* [The task] What you give back from the listing below should be an exact copy of the lines from the one with "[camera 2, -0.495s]" down to the one with "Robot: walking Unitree", and it should contain no pictures.

* [Dataset extract]
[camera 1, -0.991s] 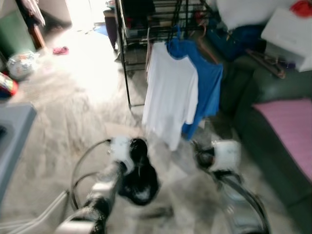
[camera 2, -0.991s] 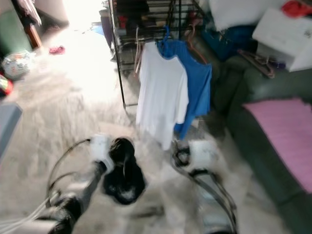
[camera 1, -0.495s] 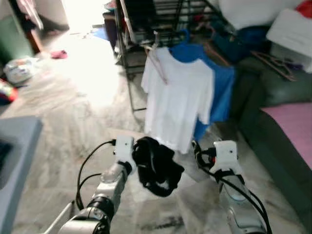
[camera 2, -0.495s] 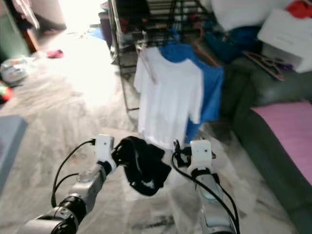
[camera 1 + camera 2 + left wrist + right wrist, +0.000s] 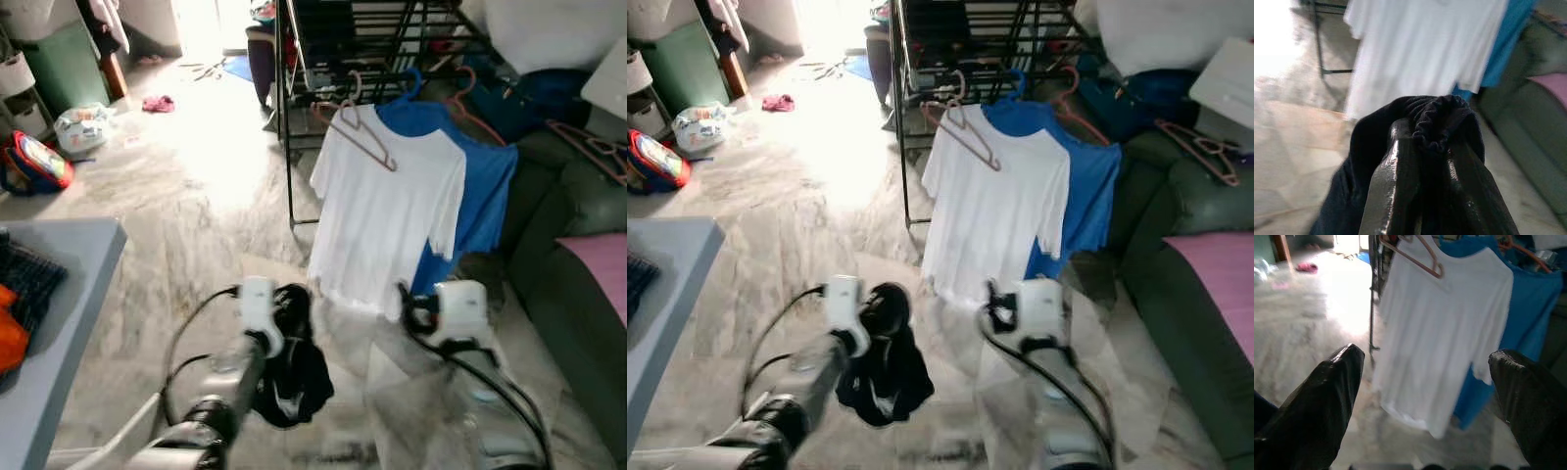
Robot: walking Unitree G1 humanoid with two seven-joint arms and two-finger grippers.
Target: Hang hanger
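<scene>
While my left gripper (image 5: 1425,147) pinches the dark garment (image 5: 294,377), jaws clamped, the right gripper (image 5: 1420,396) gapes wide and empty. Ahead, slightly right: bare pink hanger (image 5: 970,137) slanting across the white shirt (image 5: 994,215) on the rack (image 5: 921,59); right arm nearer.

Both eye views look forward and down from the robot's head, over its two raised arms, onto a marble floor (image 5: 196,225) and a black clothes rack (image 5: 323,59) further ahead; they share nearly the whole scene, the right eye's picture sitting slightly offset. The left wrist view looks along the left gripper (image 5: 1425,161) from very close, its fingers clamped on a black garment (image 5: 1420,122), facing the white T-shirt (image 5: 1420,44) hung on the rack. The right wrist view looks between the right gripper's (image 5: 1425,396) spread fingers (image 5: 1317,406) at the same white T-shirt and the blue shirt (image 5: 1528,293) beside it, both also seen from the head.
</scene>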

* [Task solution]
[camera 2, -0.495s] 
[camera 1 + camera 2 + left wrist + right wrist, +0.000s] 
Robot: walking Unitree G1 humanoid with two seven-joint arms and two-finger grippers.

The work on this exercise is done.